All we can say from the narrator's account is that the young man has been
deposited in the "sanatorium" -- though why, if he is
"incurable"? Presumably because he is an embarrassment (evidently
"the Prince" wants him to be there and is paying). But evidently Aunt
Rosa didn't worry about him (although admittedly this
"inaccessib[ility]" is a later development, in the United States),
because all those she worried about were put to death by the Germans. She
worried about real things: train accidents, bankruptcies, cancer.
The untrustworthiness of this narrator is apparent from the contradictory
sentences: "He had no desires", and "What he really wanted to do
was to tear a hole in his world and escape".
Who is making these contradictory attributions? The first appears to be the
narrator's endorsement of an attribution by both parents. The second appears to
be the narrator's endorsement of an attribution by the mother, or perhaps the
endorsement of the mother's endorsement of an attribution by the doctor.
Such is the spell of this mere unsubstantiated assertion about the young man's
inaccessibility and incurablity that, as far as I know, nobody has suggested a
simple possible explanation of the third telephone call. It appears to be
easier for people to envisage the young man's posthumously affecting somebody
else's telephone call than to think that he might simply make one himself,
while still alive.
These parents, who supposedly know that their son has no desires although he is
inaccessible to their normal minds, seem curiously uncurious about him. They do
not even ask the nurse how he had tried to kill himself. The mother merely
reflects on what the doctor had told her about the last attempt.
What makes readers so certain that the young man could not have been uncertain
in his "suicide attempts"? If he is such a genius, surely his second
attempt should have succeeded, after the bad luck of a patient stopping his
last attempt?
Why is it so clear that the young man does not want to come home? Why should we
accept the (unattributed) assertion that he wants to "escape" from
the "world" rather than from incarceration in a
"sanatorium"?
Is it not at least possible that he can only get unobserved access to a
telephone after midnight, or that he has escaped from the
"sanatorium", or that he has "telepathically" or
intuitively or calculatingly realised it may have started to dawn on his
parents (after four years, and after several suicidal gestures by himself) that
he might actually be better off with them?
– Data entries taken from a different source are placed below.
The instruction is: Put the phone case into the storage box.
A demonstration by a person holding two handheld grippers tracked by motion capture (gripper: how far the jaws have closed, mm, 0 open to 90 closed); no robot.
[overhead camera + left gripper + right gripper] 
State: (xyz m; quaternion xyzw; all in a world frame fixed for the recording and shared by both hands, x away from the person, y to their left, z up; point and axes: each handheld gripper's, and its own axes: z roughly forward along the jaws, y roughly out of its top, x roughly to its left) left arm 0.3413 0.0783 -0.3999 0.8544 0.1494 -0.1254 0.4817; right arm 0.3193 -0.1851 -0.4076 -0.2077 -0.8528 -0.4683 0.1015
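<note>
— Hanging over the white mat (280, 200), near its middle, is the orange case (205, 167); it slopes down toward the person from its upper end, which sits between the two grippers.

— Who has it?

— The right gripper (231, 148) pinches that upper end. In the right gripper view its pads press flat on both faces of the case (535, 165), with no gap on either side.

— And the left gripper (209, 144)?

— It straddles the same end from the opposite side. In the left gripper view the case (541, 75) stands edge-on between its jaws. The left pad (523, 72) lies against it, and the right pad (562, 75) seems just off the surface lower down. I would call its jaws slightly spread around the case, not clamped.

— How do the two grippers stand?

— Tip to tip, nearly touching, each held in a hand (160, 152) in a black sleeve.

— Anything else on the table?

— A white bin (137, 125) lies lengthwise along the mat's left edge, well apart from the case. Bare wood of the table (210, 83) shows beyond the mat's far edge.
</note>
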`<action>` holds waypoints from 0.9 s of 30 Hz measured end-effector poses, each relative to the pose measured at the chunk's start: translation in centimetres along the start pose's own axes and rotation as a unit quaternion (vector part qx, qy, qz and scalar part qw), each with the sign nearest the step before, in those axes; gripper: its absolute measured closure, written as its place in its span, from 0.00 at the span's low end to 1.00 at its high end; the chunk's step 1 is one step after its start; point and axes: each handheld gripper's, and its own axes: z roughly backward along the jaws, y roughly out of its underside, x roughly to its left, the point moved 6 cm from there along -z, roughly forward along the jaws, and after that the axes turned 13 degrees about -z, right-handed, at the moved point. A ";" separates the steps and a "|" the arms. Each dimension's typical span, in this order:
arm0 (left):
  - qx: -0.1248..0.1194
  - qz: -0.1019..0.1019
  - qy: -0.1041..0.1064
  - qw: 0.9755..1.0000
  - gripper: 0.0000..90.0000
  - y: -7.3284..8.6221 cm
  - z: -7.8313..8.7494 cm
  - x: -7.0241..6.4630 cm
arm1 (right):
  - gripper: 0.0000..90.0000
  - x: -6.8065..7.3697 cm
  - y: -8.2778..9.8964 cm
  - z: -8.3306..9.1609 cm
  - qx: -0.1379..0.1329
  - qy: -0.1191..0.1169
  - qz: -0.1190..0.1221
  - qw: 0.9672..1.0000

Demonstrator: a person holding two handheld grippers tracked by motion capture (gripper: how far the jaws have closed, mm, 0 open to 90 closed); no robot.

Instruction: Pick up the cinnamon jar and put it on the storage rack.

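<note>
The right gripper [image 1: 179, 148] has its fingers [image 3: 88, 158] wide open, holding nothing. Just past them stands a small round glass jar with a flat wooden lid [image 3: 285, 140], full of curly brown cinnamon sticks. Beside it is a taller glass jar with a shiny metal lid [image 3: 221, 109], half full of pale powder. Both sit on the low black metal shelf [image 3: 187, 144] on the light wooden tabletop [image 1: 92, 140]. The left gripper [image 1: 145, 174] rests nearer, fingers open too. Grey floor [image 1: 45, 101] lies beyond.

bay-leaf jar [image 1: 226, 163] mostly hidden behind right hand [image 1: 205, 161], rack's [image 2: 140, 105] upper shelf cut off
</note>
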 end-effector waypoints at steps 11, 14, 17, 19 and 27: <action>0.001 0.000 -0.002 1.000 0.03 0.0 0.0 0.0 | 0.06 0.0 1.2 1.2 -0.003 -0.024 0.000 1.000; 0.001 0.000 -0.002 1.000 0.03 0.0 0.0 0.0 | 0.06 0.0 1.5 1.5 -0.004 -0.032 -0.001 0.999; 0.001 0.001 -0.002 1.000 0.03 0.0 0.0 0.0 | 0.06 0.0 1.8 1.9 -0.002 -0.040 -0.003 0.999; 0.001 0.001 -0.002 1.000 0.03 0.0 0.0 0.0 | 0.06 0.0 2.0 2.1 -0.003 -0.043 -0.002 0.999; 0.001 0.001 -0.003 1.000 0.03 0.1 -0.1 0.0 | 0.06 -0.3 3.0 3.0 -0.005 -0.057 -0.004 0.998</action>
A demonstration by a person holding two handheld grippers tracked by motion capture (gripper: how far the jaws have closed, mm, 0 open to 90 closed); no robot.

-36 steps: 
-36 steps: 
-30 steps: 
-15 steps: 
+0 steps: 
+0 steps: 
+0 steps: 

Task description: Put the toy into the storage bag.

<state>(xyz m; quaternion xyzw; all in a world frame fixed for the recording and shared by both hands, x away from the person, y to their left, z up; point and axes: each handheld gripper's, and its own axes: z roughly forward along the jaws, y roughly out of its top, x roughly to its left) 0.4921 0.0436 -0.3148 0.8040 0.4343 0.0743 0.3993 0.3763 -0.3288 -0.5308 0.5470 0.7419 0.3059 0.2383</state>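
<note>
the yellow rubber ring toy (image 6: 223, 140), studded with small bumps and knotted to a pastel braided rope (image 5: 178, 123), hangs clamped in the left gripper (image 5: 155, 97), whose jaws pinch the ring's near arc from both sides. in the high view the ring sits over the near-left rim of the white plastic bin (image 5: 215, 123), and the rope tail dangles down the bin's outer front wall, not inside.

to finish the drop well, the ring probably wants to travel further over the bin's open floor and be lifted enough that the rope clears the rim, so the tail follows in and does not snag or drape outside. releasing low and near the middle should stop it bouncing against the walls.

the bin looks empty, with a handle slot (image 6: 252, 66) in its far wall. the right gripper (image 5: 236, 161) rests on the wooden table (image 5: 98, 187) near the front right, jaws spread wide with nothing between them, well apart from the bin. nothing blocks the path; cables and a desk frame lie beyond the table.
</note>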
I know there are other dimensions and depths to this story, but let us as a
precondition "get real" about what goes on in the families of people
who are alleged to be "inaccessible" and "incurably
deranged" in their minds.
For those who would like the young man not to have killed himself, and would
prefer the third telephone call still to be from the
sign-instead-of-symbol-dialling girl, because the only alternative they can
envisage is an official call announcing his suicide, please note that this would
entail, as Alexander Dolinin indicates but, oddly, does not mention, the girl's
dialling three uncalled-for sixes -- the ominous mark of the Beast.